- _What the task requires_:
How many of the lines below have the word "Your" in them? The answer is that number and nothing more.
* * * * *
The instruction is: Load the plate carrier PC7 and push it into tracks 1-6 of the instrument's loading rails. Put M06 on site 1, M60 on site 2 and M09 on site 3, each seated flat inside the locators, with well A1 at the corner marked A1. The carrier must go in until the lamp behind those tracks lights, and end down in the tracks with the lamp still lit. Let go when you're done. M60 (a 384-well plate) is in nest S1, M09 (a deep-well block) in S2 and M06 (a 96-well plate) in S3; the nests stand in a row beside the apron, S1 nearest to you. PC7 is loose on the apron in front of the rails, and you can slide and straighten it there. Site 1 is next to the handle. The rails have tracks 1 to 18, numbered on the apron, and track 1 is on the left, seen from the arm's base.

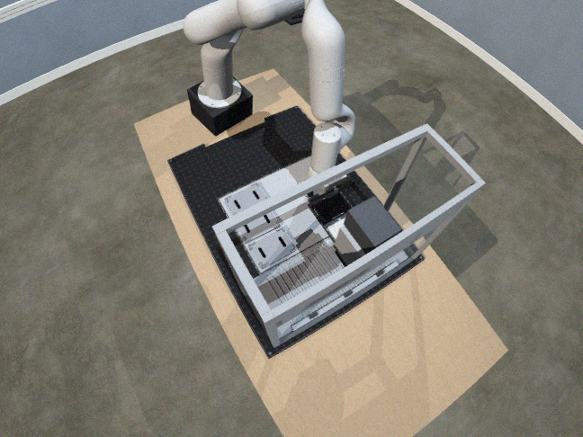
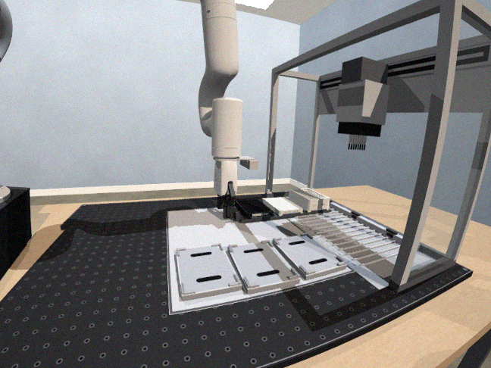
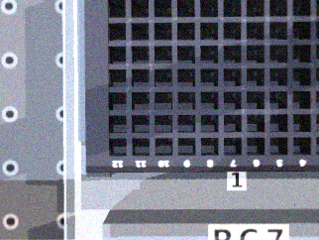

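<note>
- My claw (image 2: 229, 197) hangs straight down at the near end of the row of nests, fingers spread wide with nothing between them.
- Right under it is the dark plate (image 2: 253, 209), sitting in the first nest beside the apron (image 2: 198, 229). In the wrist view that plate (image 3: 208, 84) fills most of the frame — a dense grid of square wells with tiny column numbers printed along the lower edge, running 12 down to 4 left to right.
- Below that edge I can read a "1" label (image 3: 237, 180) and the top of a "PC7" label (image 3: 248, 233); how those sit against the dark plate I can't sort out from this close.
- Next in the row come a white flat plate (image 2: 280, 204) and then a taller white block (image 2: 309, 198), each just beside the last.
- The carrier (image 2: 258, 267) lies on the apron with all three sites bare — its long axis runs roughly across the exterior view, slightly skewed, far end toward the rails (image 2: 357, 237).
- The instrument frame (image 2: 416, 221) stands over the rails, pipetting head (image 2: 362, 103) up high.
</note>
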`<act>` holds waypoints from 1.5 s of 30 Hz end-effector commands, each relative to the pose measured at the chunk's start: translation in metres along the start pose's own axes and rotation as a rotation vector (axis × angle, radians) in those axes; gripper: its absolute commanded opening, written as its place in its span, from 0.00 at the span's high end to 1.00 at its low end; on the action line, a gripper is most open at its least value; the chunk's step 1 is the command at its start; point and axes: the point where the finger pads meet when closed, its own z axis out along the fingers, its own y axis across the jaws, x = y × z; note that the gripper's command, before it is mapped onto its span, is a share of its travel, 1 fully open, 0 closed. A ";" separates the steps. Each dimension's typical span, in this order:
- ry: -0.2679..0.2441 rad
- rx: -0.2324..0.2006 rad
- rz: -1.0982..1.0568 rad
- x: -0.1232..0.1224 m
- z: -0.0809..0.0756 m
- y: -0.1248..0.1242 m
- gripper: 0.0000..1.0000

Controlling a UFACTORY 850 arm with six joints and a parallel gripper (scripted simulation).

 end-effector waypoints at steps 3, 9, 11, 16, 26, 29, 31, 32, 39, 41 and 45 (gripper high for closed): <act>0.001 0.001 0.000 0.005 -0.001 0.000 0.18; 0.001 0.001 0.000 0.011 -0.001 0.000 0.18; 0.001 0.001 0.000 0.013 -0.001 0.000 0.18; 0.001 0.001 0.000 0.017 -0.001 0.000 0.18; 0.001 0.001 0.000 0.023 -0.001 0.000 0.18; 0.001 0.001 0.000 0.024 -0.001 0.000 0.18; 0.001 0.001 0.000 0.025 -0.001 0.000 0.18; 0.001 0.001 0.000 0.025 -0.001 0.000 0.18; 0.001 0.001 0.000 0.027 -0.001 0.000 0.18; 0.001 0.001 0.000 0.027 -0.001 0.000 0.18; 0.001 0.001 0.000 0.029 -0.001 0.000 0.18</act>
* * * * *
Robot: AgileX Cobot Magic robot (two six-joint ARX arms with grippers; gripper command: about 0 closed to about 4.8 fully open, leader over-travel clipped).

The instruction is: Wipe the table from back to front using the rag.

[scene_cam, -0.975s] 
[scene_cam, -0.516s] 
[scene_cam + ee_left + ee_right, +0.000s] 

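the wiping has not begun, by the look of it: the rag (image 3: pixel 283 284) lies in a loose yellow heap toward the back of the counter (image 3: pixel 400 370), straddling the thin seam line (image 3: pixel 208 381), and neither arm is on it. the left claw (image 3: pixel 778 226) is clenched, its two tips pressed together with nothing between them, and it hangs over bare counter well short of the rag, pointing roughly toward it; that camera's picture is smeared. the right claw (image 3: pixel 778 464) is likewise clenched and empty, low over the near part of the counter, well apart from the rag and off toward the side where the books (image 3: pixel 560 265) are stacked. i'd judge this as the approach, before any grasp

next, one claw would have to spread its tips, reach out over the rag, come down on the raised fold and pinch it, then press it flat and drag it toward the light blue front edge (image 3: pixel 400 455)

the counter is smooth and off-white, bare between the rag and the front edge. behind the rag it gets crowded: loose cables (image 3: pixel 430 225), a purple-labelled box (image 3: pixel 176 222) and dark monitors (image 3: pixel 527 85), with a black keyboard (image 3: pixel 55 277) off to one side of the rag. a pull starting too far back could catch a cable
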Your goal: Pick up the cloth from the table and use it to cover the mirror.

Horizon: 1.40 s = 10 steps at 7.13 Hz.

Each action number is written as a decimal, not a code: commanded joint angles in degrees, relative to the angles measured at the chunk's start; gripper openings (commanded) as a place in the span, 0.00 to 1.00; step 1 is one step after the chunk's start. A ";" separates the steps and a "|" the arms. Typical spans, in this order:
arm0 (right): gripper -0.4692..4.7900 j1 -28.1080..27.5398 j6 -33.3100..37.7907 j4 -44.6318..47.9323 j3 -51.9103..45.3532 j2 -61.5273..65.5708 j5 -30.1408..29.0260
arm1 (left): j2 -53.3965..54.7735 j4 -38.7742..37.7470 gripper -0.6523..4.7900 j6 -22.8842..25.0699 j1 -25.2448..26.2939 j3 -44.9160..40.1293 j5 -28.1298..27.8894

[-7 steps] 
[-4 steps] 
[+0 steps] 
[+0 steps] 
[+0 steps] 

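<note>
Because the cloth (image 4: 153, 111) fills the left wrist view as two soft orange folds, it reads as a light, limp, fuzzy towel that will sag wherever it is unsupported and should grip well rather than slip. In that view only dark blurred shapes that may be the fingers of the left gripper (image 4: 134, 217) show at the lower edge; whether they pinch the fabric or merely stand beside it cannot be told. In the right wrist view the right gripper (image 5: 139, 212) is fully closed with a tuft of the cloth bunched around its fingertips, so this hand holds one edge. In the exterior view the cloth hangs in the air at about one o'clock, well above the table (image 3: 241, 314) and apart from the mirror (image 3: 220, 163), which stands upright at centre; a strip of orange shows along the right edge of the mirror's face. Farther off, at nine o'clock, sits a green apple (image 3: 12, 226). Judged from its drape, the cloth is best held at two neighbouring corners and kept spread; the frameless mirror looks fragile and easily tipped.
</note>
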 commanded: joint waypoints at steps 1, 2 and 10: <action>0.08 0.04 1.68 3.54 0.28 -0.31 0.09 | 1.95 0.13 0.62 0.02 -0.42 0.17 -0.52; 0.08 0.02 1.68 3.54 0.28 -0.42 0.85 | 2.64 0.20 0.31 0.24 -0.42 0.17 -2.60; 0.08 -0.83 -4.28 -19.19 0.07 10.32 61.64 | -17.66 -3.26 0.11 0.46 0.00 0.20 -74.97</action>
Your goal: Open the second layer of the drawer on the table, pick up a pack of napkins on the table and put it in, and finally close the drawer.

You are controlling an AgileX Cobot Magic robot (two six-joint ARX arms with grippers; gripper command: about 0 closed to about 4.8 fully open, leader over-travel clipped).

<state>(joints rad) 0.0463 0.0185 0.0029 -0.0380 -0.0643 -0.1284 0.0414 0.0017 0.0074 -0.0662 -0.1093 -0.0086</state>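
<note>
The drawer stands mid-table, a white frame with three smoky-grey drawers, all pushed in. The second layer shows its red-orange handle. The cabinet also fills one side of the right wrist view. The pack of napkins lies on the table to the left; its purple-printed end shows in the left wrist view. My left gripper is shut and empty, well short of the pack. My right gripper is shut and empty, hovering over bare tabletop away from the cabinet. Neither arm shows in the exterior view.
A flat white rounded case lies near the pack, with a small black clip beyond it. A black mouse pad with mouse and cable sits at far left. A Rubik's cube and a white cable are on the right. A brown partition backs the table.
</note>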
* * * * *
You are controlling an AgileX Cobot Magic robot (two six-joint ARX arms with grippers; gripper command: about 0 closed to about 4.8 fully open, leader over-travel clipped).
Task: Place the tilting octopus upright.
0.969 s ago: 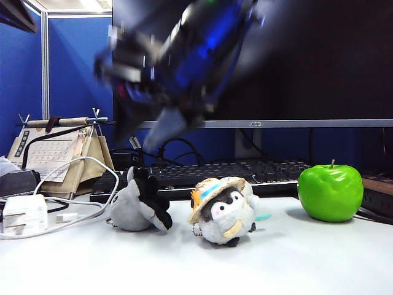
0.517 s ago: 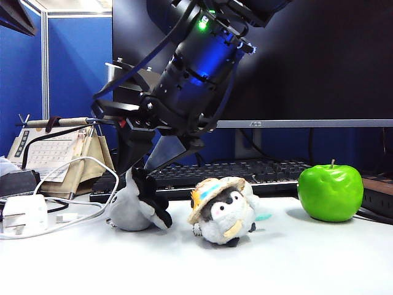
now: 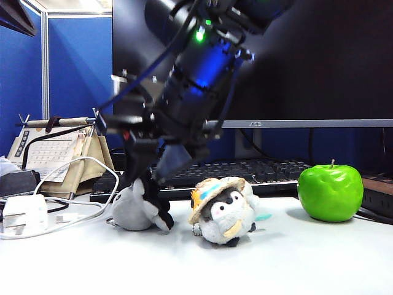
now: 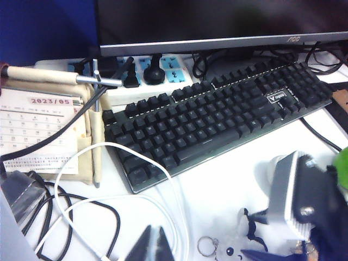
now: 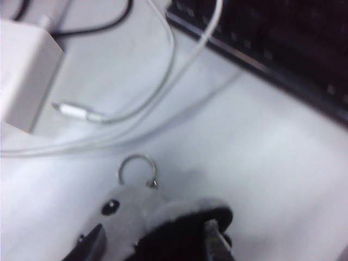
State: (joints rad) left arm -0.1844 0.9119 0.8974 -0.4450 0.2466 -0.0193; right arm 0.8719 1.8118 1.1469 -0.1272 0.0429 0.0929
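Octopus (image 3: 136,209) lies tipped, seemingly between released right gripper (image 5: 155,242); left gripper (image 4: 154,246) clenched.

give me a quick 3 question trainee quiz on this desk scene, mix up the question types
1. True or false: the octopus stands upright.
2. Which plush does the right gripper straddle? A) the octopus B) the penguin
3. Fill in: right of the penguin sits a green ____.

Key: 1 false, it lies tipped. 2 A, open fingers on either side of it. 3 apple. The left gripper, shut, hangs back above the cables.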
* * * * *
- _Reply to the exercise_:
2